Através do uso destas tecnologias, as empresas podem gravar praticamente tudo o que é realizado no equipamento enquanto as suas apps estão a ser executadas, como é o caso de capturas de ecrãs, toques, conteúdos digitados e até a pressão aplicada no ecrã para as tarefas.

 

imagem conteúdos capturados glassbox

 

A descoberta inicial desta tecnologia foi feita pelo blog The App Analyst, que detetou a existência do Glassbox numa aplicação da companhia aérea Air Canada. A piorar a situação, os conteúdos registados são enviados para os programadores num formato inseguro, sem qualquer tipo de encriptação.
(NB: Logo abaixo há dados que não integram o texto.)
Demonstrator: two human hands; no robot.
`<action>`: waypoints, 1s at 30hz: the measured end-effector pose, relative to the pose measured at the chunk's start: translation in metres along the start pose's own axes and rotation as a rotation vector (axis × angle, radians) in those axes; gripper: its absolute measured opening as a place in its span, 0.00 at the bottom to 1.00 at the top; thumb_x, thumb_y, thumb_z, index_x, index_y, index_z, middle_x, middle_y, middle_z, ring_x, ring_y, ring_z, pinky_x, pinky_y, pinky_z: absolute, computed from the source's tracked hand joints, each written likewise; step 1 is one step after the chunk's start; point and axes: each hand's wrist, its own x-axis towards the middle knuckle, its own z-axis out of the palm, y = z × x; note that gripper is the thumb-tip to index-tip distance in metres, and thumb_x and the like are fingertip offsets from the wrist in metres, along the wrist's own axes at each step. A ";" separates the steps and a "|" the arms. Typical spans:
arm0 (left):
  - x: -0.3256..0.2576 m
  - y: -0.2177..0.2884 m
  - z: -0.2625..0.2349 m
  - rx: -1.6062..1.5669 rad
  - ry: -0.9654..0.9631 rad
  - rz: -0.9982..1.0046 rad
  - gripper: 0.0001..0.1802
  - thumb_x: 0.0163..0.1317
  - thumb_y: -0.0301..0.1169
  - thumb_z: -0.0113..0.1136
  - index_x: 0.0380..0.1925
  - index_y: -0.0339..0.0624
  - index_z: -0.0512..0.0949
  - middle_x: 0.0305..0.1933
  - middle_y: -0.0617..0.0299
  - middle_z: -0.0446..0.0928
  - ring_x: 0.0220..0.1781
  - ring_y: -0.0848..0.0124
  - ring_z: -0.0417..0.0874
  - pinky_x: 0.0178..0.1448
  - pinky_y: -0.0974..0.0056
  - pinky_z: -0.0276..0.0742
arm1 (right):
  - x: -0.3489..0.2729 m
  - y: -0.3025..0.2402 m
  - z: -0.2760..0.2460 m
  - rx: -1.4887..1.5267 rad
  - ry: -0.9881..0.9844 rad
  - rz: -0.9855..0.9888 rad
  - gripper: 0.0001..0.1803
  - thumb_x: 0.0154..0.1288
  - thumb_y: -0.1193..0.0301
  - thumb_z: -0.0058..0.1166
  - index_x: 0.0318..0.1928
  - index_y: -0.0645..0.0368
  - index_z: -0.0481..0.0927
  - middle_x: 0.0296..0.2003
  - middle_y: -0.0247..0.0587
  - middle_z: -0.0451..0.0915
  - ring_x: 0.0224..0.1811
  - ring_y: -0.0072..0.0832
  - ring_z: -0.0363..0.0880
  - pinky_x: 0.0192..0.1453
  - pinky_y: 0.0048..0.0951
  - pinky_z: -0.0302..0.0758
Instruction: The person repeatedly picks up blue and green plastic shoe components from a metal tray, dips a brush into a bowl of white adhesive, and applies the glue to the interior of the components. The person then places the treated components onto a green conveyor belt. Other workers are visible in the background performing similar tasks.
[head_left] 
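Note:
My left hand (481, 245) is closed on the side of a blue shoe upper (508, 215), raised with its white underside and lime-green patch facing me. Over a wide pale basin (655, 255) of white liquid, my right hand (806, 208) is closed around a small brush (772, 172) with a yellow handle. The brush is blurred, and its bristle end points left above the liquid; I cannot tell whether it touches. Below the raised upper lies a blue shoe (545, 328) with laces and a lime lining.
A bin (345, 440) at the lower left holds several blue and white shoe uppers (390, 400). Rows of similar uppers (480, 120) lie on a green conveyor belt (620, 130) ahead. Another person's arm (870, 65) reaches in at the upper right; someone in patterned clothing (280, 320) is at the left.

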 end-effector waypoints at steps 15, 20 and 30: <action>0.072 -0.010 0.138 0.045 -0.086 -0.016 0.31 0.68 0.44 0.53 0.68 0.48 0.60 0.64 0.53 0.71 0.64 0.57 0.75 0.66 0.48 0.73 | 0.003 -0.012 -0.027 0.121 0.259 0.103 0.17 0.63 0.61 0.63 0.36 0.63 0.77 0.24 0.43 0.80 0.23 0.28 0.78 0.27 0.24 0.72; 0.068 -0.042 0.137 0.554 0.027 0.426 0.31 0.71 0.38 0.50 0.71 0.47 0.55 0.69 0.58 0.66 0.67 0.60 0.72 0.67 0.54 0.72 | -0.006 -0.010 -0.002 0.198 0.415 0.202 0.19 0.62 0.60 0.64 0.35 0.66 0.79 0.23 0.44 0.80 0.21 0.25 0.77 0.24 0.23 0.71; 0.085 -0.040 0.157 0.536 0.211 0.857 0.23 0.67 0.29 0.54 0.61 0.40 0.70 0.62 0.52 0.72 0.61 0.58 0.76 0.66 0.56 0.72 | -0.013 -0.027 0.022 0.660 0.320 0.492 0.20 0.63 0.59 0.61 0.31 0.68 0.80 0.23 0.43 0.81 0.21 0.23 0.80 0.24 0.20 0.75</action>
Neste caso em particular, este poderá ter sido um dos motivos pelos quais foram obtidos detalhes em mais de 20 mil perfis da empresa, em Agosto de 2018.

 

Segundo a mesma fonte, aplicações como a Air Canada, Hollister, Expedia, Hotels.com, Singapore Airlines e Abrecrombie & Fitch não realizam uma encriptação dos conteúdos antes de enviarem os mesmos para os seus programadores.

Alguns dados dos utilizadores podem ser ocultados antes do envio, mas informações pessoais podem ainda permanecer nas imagens capturadas pela tecnologia – onde se encontra emails e até possíveis dados mais sensíveis, como moradas ou números de identificação. Nenhuma das aplicações analisadas estaria a referir a captura destes conteúdos nas suas Políticas de Privacidade.

 

> Resposta das empresas

 

Até ao momento, algumas empresas que fazem uso das tecnologias da Glassbox já terão respondido às críticas, incluindo a própria empresa responsável pelo desenvolvimento da tecnologia. A grande maioria afirma que o uso desta tecnologia aplica-se unicamente a melhorar a experiência de utilização das apps para os seus utilizadores, além de recolher dados para correções de erros e bugs nas mesmas.

 

Segundo a Glassbox, esta não força os programadores a citarem a existência da tecnologia nas suas Políticas de Privacidade, e afirma também que não é capaz de obter dados e capturas de ecrã realizadas fora da app. Ou seja, a empresa afirma que apenas pode capturar os conteúdos que sejam introduzidos dentro de uma app que faça uso da funcionalidade, mas não fora da mesma ou no próprio sistema operativo.

 

Apesar disso, ainda é uma funcionalidade que pode ser vir a ser utilizada para fins nefastos. Sobretudo se for mal implementada pelos programadores ou tenha como único objetivo levar ao roubo de conteúdos e não a uma monitorização das atividades para melhorias nas próprias apps.